You didn't post the code to open and initialize a shared memory region but I suspect that part might be responsible for your problem.

Because pthread_mutex_t is much larger than "combination of characters," you should check your shm_open(3)-ftruncate(2)-mmap(2) sequence with reading and writing a longer (~ KB) string.

Dont't forget to check both endpoints can really write to the shm region and the written data is really visible to the other side.

Process A: [open and initialize the shm]-[write AAA...AA]-[sleep 5 sec]-[read BBB...BB]-[close the thm]
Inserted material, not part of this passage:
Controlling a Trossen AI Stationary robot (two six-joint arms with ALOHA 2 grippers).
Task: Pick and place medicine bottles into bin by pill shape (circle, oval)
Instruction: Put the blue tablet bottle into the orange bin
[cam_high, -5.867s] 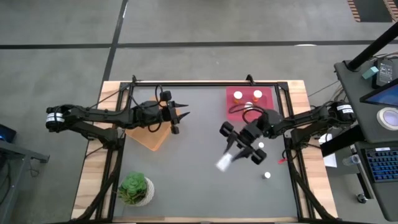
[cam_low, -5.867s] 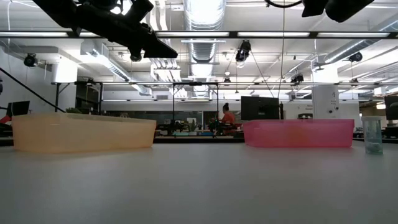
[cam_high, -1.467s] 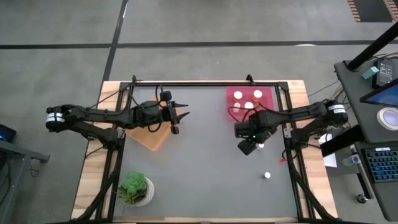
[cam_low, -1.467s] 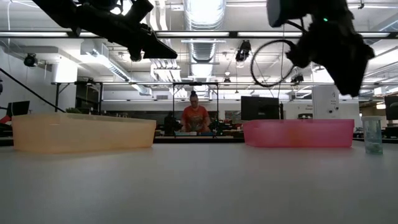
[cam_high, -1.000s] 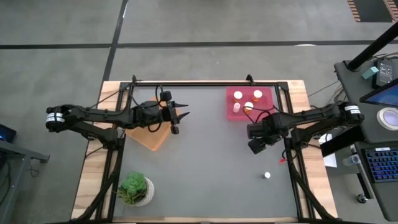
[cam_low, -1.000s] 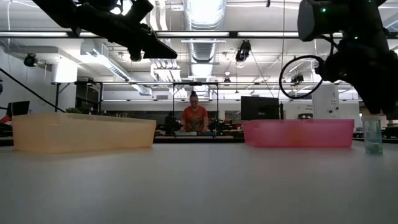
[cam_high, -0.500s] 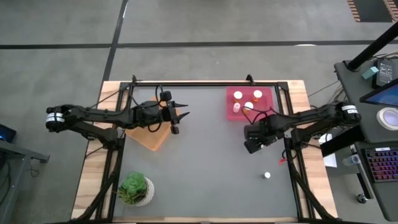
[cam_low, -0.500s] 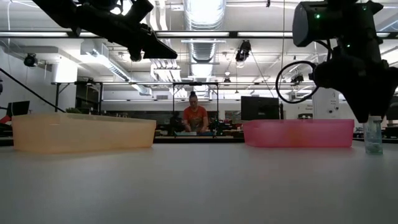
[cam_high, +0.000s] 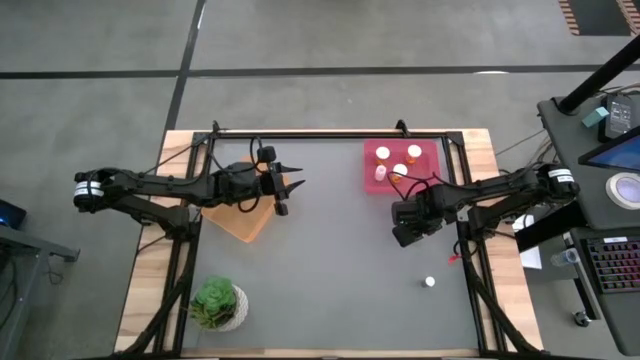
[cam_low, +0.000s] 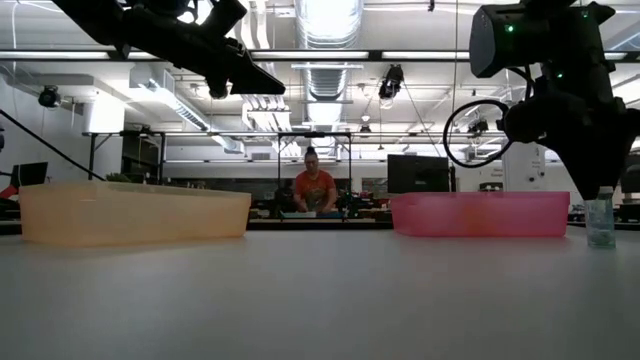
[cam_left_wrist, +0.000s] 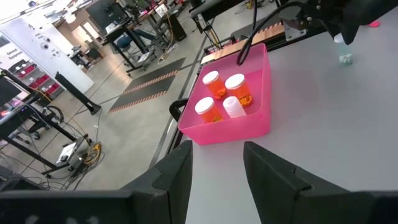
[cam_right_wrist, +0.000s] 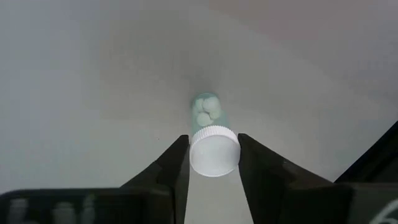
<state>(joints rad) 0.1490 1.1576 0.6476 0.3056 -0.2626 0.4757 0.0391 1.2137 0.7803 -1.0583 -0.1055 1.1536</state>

Process B: (a second or two later) [open the shm]-[read AAA...AA]-[write BBB...BB]-[close the thm]

Answer 2

I have a similar issue where the writer Process is root and the Readers Processes are regular users (case of a hardware daemon). This would segfault in Readers as soon as any pthread_mutex_lock() or pthread_cond_wait() and their unlock counterparts were called.

I solved it by modifying the SHM file permissions using an appropriated umask:

Writer

umask(!S_IRUSR|!S_IWUSR|!S_IRGRP|!S_IWGRP|!S_IROTH|!S_IWOTH);
FD=shm_open("the_SHM_file", O_CREAT|O_TRUNC|O_RDWR, S_IRUSR|S_IWUSR|S_IRGRP|S_IWGRP|S_IROTH|S_IWOTH);
ftruncate(FD, 28672);
SHM=mmap(0, 28672, PROT_READ|PROT_WRITE, MAP_SHARED, FD, 0);

Readers

FD=shm_open("the_SHM_file", O_RDWR, S_IRUSR|S_IWUSR|S_IRGRP|S_IWGRP|S_IROTH|S_IWOTH);
SHM=mmap(0, 28672, PROT_READ|PROT_WRITE, MAP_SHARED, A.FD, 0);

Answer 3

You don't say what OS you are using, but you don't check the return value of the pthread_mutexattr_setpshared call. It's possible your OS does not support shared mutexes and this call is failing.